Giallo in Olanda: Ferrigno é stato soffocato con un cuscino. Venerdi il ritorno della salma a Cava de’ Tirreni
È morto soffocato, forse con un cuscino, Antonio Ferrigno, l’ingegnere di 54 anni originario di Cava de’ Tirreni ucciso la vigilia di Natale nella sua casa a Rijswick, nei pressi dell’Aja. L’uomo, che in Olanda si occupava dei nuovi ritrovati su scala mondiale in materia di pacemaker all’Ufficio Europeo Brevetti, è stato trovato dal figlio sedicenne con mani e piedi legati. Le indagini della polizia continuano nel più stretto riserbo. Le piste finora battute portano all’ambiente lavorativo, anche se da più parti è stato riferito che Ferrigno non aveva nemici, e alla sfera personale. L’ingegnere cavese era da tempo separato dalla moglie e alcuni vicini di casa riferiscono di un violento alterco tra i due con urla e lanci di oggetti proprio nei giorni antecedenti all’omicidio. Intanto gli inquirenti stanno visionando le immagini delle telecamere a circuito chiuso che sorvegliano la zona residenziale in cui viveva Ferrigno alla ricerca di presenze sospette. Ieri a Rijswick sono arrivati i parenti di Ferrigno, il fratello Giovanni e due nipoti che sono stati sentiti dalla polizia. Sempre ieri, ma nel pomeriggio, si sono svolti i funerali alla presenza di varie autorità, tra cui l’ambasciatore italiano in Olanda, Franco Cortona.

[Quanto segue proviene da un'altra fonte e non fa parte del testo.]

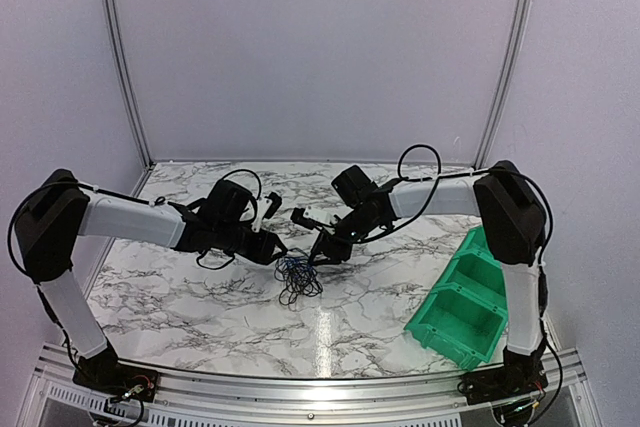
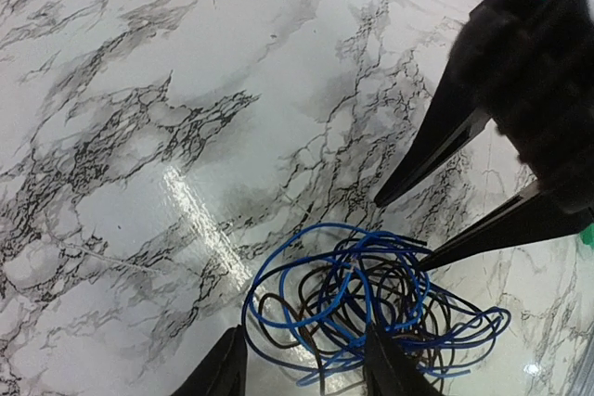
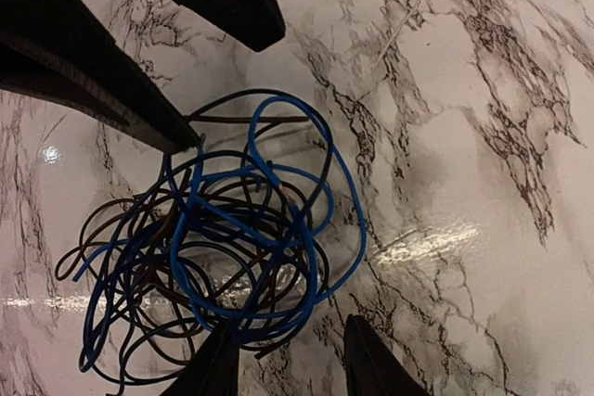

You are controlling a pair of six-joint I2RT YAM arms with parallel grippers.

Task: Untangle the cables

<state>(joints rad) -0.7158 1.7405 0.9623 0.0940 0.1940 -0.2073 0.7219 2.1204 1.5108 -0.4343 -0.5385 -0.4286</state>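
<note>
Cables (image 1: 297,275), a blue-and-black tangle, lie on the marble table (image 1: 200,297) just below the frame's centre. My left pincer (image 2: 304,331) and right pincer (image 3: 292,322) stand parted at its edge, gripping nothing I can see. My fingers are cut off at the bottom edge.

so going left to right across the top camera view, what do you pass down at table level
left arm's black two-finger gripper → loopy tangle of thin blue and black cables → right arm's black two-finger gripper → green plastic bins
</note>
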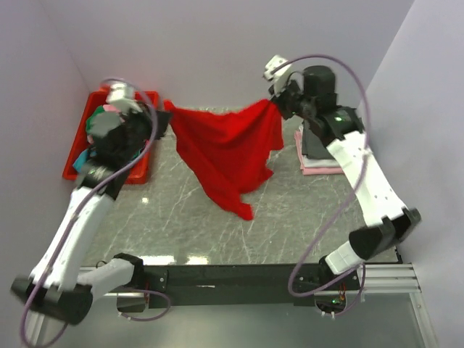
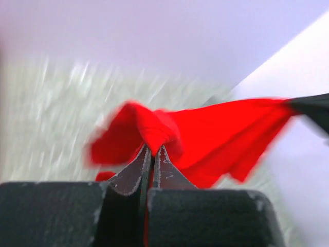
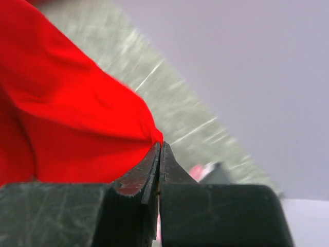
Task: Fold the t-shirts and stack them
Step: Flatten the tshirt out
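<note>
The white-and-black jointed left arm (image 1: 76, 221) rises from its base at the near-left corner and leans forward, its dark wrist held high over the far-left side. The black two-finger left gripper (image 2: 152, 149) has its fingers pressed together, pinching a fold of the bright red cloth t-shirt (image 1: 232, 152). The white-and-black right arm (image 1: 362, 174) bends sharply at its elbow (close to the right edge) and stretches toward the far side. The black right gripper (image 3: 160, 146) is likewise clamped on the shirt's edge.

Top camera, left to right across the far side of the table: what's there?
Red bin → left gripper → red t-shirt, held up at both ends → right gripper → folded shirt pile.
</note>
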`<action>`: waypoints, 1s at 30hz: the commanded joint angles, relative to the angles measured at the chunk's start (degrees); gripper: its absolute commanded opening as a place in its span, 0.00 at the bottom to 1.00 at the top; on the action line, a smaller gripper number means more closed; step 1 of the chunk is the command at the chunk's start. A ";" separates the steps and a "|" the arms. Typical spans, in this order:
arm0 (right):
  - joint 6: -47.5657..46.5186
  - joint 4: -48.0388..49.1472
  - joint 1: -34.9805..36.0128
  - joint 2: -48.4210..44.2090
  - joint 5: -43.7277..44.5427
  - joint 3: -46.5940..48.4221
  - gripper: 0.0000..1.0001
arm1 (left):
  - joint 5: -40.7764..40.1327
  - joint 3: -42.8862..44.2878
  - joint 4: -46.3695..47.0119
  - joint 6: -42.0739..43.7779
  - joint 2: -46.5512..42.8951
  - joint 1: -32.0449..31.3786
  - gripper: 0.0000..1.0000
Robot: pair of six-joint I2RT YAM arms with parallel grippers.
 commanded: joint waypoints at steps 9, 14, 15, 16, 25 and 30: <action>-0.61 3.75 -0.51 -17.38 4.27 18.22 0.00 | 13.72 8.26 5.94 -0.91 -18.64 0.03 0.00; -0.35 0.66 -0.51 -16.85 6.21 24.50 0.00 | 15.57 10.11 6.73 -2.06 -21.20 0.12 0.01; -0.43 0.75 -0.51 -16.85 6.21 24.33 0.00 | 15.74 10.28 6.91 -2.15 -21.64 0.03 0.01; -0.35 1.27 -0.51 -16.94 6.38 24.07 0.00 | 15.48 10.11 7.17 -2.15 -21.82 0.03 0.01; -4.03 15.40 -0.60 -12.21 10.77 4.39 0.00 | 5.23 -2.36 9.72 -1.89 -18.84 0.03 0.00; -2.99 21.22 -2.09 -2.28 11.66 -0.54 0.00 | -2.53 -12.82 14.10 -2.32 -8.22 0.73 0.00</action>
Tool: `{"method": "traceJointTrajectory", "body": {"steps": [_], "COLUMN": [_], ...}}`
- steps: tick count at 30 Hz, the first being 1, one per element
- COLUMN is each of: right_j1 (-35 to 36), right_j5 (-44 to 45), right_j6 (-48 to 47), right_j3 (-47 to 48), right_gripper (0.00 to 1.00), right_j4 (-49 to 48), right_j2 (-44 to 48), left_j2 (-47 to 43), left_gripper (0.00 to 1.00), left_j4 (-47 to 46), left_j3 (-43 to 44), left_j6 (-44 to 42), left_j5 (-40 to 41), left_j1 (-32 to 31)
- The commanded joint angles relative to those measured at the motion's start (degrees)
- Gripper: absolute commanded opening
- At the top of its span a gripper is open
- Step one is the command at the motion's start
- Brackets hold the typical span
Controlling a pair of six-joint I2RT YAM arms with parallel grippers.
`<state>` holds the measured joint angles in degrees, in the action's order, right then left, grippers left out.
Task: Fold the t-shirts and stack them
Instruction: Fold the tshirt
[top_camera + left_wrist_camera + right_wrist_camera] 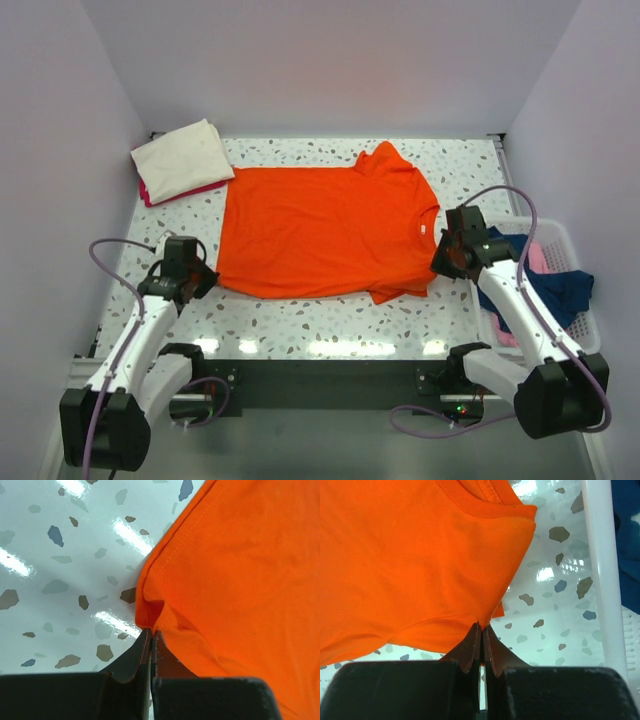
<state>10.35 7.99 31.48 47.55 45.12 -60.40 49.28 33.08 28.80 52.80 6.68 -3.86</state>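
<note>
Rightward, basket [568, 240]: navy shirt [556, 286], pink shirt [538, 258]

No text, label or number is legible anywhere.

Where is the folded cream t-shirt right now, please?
The cream t-shirt sits at the table's far-left corner in the top view, on a magenta shirt, beside the spread orange t-shirt.
</note>
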Motion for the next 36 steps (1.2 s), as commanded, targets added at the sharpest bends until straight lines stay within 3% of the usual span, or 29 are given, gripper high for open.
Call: {"method": "traceJointTrajectory", "body": {"steps": [1,5,14,23,36], "right_j1": [-0.3,-0.5,-1.5,-2.9,-6.7], "right_j5": [-0.4,-0.6,-0.5,-3.3,-5.3], "right_j6": [0.2,0.6,0.1,-0.3,0.4], "right_j3": [4.4,7.1,14.8,20.0,22.2], "right_gripper": [0.00,0.00,0.00,0.00,0.00], "right_j4": [-4.0,-6.5,-10.6,-13.1,-15.0], "right_j2": [-3.6,-8.8,-21.9,-30.4,-32.0], "left_j2": [6.1,18.2,30.8,36.8,41.4], "left_gripper": [0.00,0.00,0.00,0.00,0.00], "left_j4": [-6.9,-10.0,-13.0,-14.4,-16.6], "left_j3": [3.5,9.0,17.5,21.2,24.7], "left_j6": [-1.8,-2.3,-2.3,-3.6,-4.5], "left_j5": [-1.9,-1.6,-1.9,-5.0,-8.3], "left_j1": [0.3,0.3,1.5,6.3,7.5]}}
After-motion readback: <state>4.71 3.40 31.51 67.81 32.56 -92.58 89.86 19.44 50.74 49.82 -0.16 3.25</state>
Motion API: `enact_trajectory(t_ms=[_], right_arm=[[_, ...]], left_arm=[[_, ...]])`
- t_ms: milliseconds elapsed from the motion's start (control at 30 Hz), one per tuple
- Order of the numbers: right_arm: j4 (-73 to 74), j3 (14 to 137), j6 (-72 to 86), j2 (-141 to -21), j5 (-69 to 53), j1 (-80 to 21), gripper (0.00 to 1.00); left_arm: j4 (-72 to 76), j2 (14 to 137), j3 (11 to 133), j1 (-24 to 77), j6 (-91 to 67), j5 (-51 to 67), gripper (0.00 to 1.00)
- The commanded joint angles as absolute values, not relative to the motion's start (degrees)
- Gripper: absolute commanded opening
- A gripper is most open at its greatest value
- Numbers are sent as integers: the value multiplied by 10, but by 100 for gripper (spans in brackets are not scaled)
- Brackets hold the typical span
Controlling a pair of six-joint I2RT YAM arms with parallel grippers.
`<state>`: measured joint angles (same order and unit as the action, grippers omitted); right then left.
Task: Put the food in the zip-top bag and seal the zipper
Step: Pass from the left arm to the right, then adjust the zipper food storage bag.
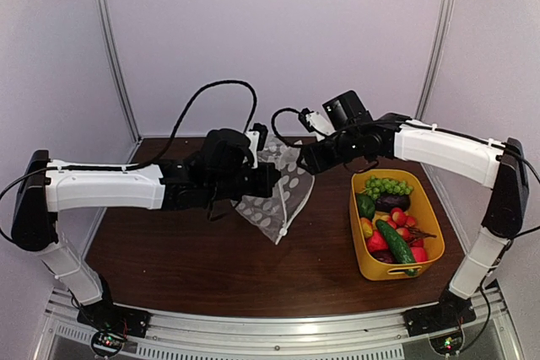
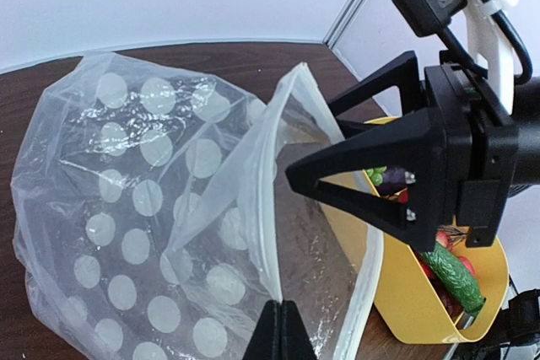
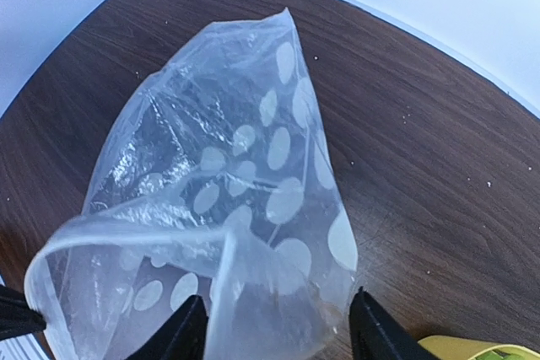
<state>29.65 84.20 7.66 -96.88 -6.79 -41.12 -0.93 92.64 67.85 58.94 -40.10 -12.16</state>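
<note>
Jaws of the left gripper (image 2: 281,330) are clenched on the mouth edge of the clear, floppy zip-top bag (image 1: 274,196) printed with white dots, pinching it at the thin white zipper strip (image 2: 268,233). Jaws of the right gripper (image 3: 278,330) stand apart and released, one finger on each side of the bag's open mouth; the right wrist view does not show whether either finger (image 3: 181,335) touches the film. The bag hangs between the two grippers above the middle of the dark brown wooden counter (image 1: 186,259), its mouth raised and its dotted body sagging down toward the counter surface. The food lies in the yellow plastic tub (image 1: 375,272) on the right side of the counter, apart from the bag: green grapes (image 1: 386,185) and a dark purple eggplant (image 1: 392,201) at the far end, a green cucumber (image 1: 396,244) lying lengthwise, and red pieces (image 1: 377,242) beside it. Both white arms reach inward from the counter's near corners.
</note>
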Motion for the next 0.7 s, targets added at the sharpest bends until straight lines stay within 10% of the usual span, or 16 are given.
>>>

Lunedì scorso, invece, Antonio Ferrigno è stato ricordato con una cerimonia molto toccante all’Ufficio Europeo Brevetti. La salma rientrerà a Cava de’ Tirreni nella serata di venerdì e i funerali si dovrebbero tenere nella giornata di sabato, forse presso la chiesa di San Francesco. Il sindaco di Cava, Luigi Gravagnuolo, ha predisposto una commemorazione al Comune dell’illustre concittadino così tragicamente scomparso nella mattinata di venerdì.